07 Ocak 2016 00:51

Onurlu bir meslek ve insanca bir yaşam için mühendislik yemini

Paylaş

Hayati CAN
Makina Mühendisleri Odası
İstanbul Şube Yönetim Kurulu Adayı
Sicil No: 43697

Bana verilen mühendislik unvanına daima layık olmaya, onun bana sağladığı yetki ve yüklediği sorumluluğu bilerek, hangi şartlar altında olursa olsun onları ancak iyiye kullanmaya, yurduma ve insanlığa yararlı olmaya, kendimi ve mesleğimi maddi ve manevi alanlarda yükseltmeye çalışacağıma namusum üzerine yemin ederim.

Onurlu bir mesleki yaşantının temeli, bu yeminde gizlidir.
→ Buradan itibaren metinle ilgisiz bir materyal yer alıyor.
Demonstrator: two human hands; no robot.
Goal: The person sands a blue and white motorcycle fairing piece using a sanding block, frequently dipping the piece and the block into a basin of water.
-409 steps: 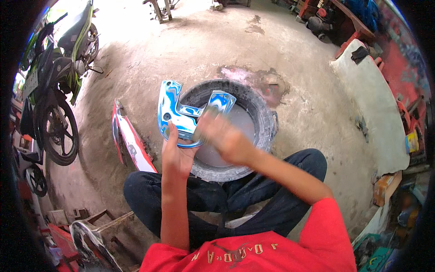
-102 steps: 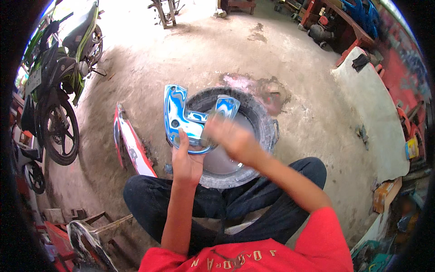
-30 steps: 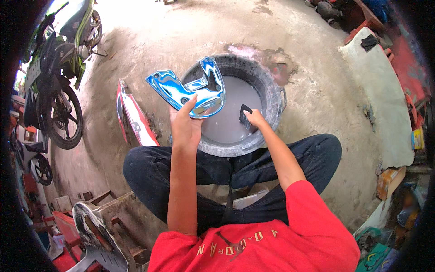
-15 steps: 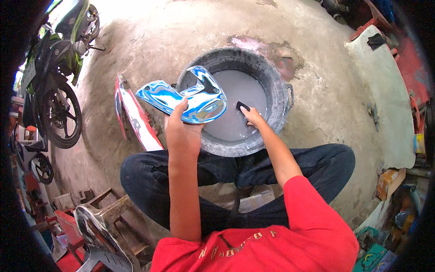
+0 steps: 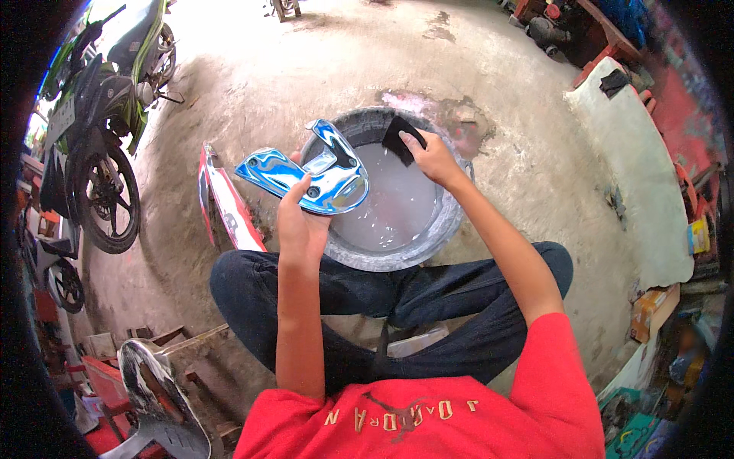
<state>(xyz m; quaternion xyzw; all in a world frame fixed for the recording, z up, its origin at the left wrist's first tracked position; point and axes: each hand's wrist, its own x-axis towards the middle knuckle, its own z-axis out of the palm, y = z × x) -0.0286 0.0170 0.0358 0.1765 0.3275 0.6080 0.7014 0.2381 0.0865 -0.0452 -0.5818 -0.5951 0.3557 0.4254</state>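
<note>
Gripping a glossy blue fairing panel (image 5: 306, 177), left hand (image 5: 300, 222); right hand (image 5: 433, 157) pinching a dark pad (image 5: 401, 138) over the basin (image 5: 451, 222).

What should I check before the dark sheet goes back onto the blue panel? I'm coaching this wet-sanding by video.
1. Panel held firmly: ok. The left hand grips the blue panel by its lower edge.
2. Panel over the basin so drips land inside: partly ok. One end hangs over the basin, the other sticks out past the rim.
3. Sheet in hand: ok. The right hand pinches the dark sheet.
4. Sheet wetted: cannot tell. It is at the far rim, above the water.
5. Water in basin: ok, cloudy.
6. Red-and-white panel out of the way: ok, on the floor left of the basin.
</note>
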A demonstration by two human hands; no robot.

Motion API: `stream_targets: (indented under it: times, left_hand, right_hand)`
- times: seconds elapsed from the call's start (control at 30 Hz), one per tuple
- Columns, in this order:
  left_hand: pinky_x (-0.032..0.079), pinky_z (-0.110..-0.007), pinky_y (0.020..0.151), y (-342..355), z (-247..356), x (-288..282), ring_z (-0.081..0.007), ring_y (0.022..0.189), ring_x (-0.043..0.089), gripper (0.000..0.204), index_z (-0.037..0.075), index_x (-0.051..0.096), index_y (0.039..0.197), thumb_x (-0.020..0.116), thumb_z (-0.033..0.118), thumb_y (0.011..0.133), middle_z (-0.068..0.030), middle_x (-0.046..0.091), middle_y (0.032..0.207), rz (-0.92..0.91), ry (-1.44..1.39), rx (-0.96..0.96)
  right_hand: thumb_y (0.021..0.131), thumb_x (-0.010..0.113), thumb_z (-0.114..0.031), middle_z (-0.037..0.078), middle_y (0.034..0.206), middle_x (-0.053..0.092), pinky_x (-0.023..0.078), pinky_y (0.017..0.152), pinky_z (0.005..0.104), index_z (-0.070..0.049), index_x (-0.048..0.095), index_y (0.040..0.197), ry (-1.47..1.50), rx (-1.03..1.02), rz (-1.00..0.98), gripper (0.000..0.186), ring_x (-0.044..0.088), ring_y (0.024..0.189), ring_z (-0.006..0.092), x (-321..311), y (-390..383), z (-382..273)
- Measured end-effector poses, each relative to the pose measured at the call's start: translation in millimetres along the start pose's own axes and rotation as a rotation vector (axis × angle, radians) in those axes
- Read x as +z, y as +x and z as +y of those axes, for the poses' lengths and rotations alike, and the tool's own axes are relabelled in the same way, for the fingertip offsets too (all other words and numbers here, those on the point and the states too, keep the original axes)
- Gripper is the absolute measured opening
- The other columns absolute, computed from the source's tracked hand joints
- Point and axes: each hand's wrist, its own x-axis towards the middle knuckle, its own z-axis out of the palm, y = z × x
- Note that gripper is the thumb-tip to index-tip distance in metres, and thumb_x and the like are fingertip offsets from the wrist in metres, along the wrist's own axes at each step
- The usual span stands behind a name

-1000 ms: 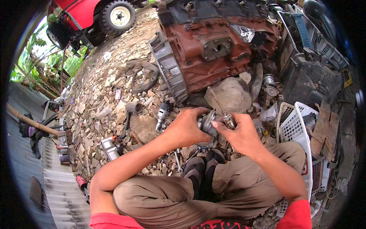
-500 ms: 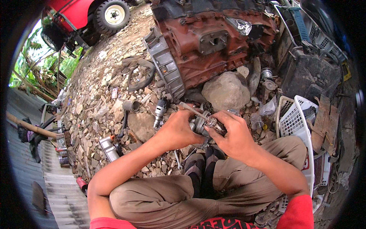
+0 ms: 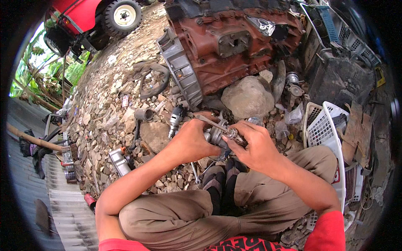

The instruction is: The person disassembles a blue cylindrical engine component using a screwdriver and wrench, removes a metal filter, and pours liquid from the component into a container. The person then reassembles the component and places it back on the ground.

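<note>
My left hand (image 3: 190, 140) is closed round a round grey metal part (image 3: 216, 137), slightly left of centre above my shoes. My right hand (image 3: 258, 147) pinches a long, thin flat tool (image 3: 209, 121) with a knobby metal end, lying diagonally across that part, its tip pointing up and left over my left hand. Where the fingertips meet, small details are hidden. Just left of my hands a silver cylindrical component (image 3: 175, 122) lies on the stones, and a wrench (image 3: 195, 172) lies below them.
A rusty engine block (image 3: 234, 58) stands ahead, beside a large rock (image 3: 247, 98). White plastic baskets (image 3: 322, 129) and a dark container (image 3: 339, 79) crowd the right. Left are a silver housing (image 3: 119, 162), corrugated sheets (image 3: 71, 209) and a bamboo pole (image 3: 35, 140). A red vehicle (image 3: 75, 14) is behind.
My right hand has shifted left and the thin tool has tilted from steep to diagonal across the metal part. My left hand has moved slightly left and down.
</note>
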Motion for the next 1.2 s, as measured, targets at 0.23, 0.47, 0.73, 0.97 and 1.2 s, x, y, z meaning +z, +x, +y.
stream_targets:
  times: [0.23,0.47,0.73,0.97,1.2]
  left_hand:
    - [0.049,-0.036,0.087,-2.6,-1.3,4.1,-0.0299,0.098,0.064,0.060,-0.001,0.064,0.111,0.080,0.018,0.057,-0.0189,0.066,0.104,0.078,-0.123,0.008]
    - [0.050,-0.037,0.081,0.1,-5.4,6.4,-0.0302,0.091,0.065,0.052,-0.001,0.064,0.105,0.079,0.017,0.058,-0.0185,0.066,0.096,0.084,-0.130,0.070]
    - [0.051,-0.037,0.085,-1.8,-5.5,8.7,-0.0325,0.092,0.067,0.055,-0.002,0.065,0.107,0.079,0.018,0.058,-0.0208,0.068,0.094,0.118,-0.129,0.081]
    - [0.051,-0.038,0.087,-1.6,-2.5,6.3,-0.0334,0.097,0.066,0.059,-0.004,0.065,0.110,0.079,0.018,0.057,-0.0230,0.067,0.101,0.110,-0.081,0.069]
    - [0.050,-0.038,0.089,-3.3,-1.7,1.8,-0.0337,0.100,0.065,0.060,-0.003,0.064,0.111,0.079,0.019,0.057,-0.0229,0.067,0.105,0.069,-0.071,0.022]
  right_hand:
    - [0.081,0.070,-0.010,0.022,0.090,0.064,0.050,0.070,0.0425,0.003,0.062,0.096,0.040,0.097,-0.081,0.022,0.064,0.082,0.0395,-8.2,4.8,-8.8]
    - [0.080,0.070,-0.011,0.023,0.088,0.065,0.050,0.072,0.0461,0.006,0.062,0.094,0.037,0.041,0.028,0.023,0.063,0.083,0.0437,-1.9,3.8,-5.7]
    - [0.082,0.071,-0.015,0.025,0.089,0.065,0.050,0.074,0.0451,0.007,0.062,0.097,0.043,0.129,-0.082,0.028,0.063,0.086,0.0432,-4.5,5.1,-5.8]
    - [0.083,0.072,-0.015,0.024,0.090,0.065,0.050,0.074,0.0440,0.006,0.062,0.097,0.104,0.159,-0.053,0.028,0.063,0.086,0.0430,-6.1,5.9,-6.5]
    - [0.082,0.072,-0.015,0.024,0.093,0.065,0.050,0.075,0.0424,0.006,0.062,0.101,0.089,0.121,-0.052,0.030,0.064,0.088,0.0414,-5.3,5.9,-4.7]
Bu yeminin güncel irdelemesini yapmak gerektiği inancındayım. İstanbul kentinde mühendislik yapan bir insan olarak, kent yaşantısı her gün bizi daha mutsuz hale getirirken, mühendislerin ve meslek odalarının bunda payının olmadığını düşünmek mümkün değildir.

Bir mühendis unvanına nasıl daima layık olabilir? Bence özellikle günümüzde can alıcı noktalardan biri budur. Bilim ve tekniği takip ederek, neden sonuç ilişkilerini en iyi şekilde kurgulamak, en az kaynakla en fazla faydayı sağlamak sanırım işin sırrı olsa gerek. Ne yazık ki, neden sonuç ilişkilerinde toplumsal ve çevre konusu çoğu zaman göz ardı ediliyor. Piyasa ekonomisi, yarattığı rekabet koşulları ile beraber mühendisliğimizi kıskaç altına almış durumdadır. Bir hastanenin klima tesisatını düşünelim. Buradan havalandırma, ısıtma ve soğutma uygulamaları yapılıyor. Burada seçilen tüm malzemeler hijyen şartlarına uygun olmalıdır. Aksi durumda bugün örneği çok sık görülen ve adına hastane mikrobu dedikleri durum ortaya çıkar. Bunun sonucunda açık yaralı hastalar üzerindeki risk artarken, normal hastaların da etkilenmelerinin mümkün olduğu sağlıksız koşullar oluşur. Peki bu durumda mühendis ne yapacak? Tam bu noktada meslek örgütü devreye girmelidir. Mühendislik alanlarının şartnamelerinin hazırlanması, proje ve uygulamanın bu doğrultuda yapılmasını sağlamalıdır. Aynı zamanda proje ve uygulamaları da denetleyen üçüncü bir göz olarak, mühendislik mesleğinin gereğinin denetimini sağlamalıdır. 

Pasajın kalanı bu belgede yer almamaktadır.